--- RAW DATA ---

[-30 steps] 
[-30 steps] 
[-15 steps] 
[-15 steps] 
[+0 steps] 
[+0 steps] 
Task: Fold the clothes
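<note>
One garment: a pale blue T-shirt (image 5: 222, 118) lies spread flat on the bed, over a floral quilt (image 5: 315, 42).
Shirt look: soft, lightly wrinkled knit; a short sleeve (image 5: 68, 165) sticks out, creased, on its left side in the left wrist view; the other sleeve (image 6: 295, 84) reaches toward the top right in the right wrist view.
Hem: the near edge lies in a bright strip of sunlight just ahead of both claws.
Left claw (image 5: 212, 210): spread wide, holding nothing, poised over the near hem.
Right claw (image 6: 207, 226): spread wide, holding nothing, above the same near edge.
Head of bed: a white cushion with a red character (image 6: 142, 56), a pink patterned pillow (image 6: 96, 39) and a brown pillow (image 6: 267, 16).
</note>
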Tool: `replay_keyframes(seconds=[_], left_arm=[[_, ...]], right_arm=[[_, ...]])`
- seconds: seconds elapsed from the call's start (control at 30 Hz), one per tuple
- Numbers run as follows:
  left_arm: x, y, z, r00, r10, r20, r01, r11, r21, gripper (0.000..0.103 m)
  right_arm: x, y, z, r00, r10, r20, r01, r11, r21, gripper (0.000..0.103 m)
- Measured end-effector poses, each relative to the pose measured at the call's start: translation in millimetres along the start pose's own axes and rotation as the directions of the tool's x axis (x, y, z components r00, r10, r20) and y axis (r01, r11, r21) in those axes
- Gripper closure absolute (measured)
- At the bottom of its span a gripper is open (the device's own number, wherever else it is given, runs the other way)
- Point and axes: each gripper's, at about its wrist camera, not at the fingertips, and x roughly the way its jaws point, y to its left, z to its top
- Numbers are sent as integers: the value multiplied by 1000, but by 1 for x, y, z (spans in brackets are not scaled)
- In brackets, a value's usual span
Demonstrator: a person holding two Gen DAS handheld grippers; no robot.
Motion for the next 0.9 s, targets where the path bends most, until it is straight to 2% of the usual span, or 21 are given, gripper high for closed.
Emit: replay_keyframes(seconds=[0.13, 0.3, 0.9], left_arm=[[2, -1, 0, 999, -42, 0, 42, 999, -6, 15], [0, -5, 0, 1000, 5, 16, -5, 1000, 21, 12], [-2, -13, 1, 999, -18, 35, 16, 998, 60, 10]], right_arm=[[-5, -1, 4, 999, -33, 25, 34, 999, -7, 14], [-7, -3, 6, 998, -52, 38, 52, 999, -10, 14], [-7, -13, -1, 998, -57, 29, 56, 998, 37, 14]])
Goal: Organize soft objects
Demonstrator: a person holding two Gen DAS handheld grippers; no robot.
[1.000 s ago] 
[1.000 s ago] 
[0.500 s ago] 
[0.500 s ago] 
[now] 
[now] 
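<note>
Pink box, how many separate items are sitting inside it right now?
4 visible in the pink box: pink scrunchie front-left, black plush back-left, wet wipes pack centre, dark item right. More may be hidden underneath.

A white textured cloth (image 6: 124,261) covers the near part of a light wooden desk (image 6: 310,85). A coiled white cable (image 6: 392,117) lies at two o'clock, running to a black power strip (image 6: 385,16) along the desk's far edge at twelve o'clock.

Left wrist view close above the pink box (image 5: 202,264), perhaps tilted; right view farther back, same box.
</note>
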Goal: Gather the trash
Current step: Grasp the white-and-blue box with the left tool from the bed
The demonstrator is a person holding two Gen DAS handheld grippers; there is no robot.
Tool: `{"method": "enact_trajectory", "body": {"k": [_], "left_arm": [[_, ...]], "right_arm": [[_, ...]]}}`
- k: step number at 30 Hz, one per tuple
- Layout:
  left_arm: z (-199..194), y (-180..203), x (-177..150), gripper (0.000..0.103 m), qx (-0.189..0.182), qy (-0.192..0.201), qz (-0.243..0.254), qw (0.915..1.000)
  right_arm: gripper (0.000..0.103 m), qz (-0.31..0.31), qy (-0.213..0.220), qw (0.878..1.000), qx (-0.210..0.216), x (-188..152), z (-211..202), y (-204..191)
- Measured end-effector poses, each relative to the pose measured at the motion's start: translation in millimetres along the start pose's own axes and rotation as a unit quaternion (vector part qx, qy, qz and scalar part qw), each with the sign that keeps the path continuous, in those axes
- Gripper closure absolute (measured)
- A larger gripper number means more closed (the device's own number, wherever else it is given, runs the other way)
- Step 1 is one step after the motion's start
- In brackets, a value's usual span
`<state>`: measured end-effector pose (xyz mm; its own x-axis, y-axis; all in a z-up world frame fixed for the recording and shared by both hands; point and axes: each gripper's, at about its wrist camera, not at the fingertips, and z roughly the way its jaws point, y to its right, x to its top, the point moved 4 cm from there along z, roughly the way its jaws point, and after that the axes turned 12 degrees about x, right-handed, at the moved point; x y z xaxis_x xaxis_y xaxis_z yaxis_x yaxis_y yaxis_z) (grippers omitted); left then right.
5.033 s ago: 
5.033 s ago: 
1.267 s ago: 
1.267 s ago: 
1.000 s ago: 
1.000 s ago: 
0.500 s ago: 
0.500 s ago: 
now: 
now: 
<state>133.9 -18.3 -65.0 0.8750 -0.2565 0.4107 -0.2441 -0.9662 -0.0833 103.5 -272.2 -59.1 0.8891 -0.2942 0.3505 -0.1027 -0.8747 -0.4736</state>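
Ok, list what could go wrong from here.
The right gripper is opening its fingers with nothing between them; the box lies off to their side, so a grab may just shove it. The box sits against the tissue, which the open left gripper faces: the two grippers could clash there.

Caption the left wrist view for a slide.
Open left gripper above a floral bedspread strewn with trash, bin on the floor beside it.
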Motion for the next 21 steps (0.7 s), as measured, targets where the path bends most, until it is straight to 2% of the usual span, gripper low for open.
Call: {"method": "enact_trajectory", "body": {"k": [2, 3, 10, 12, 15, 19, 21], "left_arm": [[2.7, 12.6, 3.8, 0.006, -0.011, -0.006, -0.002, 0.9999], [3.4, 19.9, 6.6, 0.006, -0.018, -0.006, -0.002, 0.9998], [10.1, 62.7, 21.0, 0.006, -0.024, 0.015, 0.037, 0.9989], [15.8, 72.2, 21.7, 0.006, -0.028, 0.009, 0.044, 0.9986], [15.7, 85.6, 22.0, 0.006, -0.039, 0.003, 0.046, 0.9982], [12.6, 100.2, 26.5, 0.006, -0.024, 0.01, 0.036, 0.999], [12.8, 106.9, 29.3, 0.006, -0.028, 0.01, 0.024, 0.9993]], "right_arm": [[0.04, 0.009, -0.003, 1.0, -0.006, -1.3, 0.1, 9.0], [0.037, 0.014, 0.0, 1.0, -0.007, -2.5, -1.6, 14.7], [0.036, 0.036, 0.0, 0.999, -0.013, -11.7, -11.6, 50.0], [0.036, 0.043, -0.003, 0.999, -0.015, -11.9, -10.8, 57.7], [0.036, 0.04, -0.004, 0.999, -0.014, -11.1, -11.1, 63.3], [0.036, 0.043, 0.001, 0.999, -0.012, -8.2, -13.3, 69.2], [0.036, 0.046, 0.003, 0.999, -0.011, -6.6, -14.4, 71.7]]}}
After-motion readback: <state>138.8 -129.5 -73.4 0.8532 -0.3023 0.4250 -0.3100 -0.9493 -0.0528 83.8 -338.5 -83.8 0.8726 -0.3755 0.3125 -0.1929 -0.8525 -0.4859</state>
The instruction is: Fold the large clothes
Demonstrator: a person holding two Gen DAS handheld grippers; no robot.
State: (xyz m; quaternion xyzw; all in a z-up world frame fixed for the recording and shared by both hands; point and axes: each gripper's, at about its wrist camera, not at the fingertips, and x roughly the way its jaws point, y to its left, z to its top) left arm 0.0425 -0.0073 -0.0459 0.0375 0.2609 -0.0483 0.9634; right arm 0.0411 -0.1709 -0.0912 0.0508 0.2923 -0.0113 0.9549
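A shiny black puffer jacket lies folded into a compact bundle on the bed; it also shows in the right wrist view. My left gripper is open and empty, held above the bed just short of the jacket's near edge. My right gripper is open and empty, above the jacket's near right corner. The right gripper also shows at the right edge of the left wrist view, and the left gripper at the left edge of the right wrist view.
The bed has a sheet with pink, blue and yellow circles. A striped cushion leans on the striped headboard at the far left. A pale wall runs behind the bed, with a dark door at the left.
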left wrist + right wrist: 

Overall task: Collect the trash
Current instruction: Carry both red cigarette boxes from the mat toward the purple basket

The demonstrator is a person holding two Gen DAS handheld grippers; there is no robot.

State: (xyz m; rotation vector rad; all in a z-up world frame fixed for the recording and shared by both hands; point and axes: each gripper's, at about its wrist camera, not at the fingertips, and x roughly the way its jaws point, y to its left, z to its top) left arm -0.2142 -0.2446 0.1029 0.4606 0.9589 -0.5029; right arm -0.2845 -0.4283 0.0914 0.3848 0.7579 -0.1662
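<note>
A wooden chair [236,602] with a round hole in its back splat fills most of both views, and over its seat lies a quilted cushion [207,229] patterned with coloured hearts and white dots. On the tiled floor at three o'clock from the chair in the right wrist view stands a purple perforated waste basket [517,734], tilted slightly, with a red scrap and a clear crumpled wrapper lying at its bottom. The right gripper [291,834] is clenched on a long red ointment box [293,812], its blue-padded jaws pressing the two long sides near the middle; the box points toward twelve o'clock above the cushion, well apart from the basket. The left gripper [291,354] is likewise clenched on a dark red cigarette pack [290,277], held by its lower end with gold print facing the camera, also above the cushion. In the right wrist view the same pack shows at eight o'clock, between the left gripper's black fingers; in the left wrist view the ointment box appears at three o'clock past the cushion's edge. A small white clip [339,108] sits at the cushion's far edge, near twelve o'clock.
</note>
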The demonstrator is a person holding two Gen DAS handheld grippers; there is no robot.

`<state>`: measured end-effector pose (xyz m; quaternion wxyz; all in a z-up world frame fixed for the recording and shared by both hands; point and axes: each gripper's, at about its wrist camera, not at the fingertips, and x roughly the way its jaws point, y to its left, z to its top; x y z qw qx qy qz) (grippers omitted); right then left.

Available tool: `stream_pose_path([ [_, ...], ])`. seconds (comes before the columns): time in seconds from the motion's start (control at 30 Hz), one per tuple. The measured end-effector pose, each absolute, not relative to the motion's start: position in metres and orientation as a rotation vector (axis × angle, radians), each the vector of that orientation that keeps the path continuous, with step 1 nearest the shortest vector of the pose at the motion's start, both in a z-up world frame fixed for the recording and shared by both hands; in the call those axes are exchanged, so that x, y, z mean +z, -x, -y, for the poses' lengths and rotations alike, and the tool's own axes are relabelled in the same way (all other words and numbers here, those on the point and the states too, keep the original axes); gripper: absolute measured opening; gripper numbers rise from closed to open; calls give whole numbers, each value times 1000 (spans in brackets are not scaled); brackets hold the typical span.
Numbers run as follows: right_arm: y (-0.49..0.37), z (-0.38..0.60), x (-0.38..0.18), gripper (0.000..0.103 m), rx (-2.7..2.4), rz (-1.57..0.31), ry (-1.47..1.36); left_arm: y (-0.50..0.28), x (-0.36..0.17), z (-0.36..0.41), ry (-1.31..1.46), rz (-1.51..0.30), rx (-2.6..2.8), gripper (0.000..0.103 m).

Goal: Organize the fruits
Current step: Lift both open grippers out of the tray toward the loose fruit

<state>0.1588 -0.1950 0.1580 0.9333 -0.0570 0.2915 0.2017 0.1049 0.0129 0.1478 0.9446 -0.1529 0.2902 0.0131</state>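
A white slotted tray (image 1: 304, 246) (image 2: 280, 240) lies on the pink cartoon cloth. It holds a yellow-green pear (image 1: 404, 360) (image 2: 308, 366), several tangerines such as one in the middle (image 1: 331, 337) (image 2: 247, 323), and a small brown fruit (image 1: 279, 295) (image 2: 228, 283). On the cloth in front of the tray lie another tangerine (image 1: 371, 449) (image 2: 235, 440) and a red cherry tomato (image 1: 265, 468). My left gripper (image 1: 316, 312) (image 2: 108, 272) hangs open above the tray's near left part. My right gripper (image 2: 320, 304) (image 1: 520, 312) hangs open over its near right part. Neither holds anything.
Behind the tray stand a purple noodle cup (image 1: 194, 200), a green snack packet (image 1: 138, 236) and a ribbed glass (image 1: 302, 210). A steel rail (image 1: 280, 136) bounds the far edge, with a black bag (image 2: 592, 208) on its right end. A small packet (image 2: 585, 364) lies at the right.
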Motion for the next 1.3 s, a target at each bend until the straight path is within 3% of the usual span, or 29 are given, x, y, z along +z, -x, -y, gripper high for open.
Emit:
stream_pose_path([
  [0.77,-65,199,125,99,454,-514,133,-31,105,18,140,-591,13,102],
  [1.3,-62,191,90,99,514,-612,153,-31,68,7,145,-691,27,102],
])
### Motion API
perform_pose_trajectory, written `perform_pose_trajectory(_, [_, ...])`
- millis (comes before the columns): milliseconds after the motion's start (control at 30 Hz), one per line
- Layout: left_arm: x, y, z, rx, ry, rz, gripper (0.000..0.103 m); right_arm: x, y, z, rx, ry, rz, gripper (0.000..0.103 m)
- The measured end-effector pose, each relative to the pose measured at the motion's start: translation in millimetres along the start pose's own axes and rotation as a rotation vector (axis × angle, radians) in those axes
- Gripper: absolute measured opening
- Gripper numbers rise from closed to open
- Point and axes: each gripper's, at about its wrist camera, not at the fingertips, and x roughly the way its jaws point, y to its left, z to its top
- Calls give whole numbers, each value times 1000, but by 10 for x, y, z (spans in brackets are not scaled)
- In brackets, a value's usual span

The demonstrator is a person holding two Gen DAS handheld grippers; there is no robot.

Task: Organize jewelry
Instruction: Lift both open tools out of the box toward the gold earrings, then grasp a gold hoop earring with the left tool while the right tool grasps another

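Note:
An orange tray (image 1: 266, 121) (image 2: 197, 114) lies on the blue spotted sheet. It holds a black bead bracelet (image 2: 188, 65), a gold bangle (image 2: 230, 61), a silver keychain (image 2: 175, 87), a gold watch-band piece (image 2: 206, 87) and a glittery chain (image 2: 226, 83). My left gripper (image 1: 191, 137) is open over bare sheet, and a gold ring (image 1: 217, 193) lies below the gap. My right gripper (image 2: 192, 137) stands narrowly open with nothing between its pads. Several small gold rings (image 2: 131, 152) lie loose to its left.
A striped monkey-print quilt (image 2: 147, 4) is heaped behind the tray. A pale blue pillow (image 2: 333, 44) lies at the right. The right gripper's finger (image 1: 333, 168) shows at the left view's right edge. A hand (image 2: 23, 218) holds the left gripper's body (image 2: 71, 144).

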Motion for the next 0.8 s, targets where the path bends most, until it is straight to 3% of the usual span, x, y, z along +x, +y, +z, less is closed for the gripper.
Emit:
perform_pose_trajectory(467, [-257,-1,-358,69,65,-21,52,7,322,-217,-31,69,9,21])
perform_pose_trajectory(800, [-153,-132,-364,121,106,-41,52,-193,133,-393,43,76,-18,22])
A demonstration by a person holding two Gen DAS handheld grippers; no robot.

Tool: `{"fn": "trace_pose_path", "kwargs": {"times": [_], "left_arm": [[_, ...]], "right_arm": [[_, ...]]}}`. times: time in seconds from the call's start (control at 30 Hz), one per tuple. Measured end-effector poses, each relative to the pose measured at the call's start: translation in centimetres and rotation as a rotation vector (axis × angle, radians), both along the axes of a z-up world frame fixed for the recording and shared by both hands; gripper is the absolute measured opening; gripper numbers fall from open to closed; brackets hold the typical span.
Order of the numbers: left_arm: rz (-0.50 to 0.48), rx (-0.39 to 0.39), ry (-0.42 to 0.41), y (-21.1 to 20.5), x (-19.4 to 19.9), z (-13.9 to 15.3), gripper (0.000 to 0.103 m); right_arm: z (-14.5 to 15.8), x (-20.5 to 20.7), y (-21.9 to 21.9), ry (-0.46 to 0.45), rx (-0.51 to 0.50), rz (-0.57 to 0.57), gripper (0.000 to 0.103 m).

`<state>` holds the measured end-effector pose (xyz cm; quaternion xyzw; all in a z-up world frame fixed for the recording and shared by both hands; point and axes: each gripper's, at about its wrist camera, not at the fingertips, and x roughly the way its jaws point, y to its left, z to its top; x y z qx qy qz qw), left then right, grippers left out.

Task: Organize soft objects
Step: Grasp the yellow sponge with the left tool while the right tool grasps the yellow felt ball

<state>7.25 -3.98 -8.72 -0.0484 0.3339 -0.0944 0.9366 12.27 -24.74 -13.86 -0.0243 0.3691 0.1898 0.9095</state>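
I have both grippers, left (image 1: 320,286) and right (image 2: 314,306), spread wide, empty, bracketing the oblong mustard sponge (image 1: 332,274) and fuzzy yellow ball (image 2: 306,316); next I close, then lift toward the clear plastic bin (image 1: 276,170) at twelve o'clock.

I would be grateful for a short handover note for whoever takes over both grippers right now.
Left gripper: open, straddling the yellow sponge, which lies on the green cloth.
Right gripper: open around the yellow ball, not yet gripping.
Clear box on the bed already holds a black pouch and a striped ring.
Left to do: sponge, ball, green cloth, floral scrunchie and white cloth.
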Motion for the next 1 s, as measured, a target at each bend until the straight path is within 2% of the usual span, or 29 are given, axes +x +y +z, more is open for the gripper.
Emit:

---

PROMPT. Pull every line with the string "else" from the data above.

WRITTEN SOLUTION.
- At the bottom of its span a gripper is open (the device's own number, wherever else it is given, runs the other way)
- A larger gripper number means more closed (the device's own number, wherever else it is given, runs the other way)

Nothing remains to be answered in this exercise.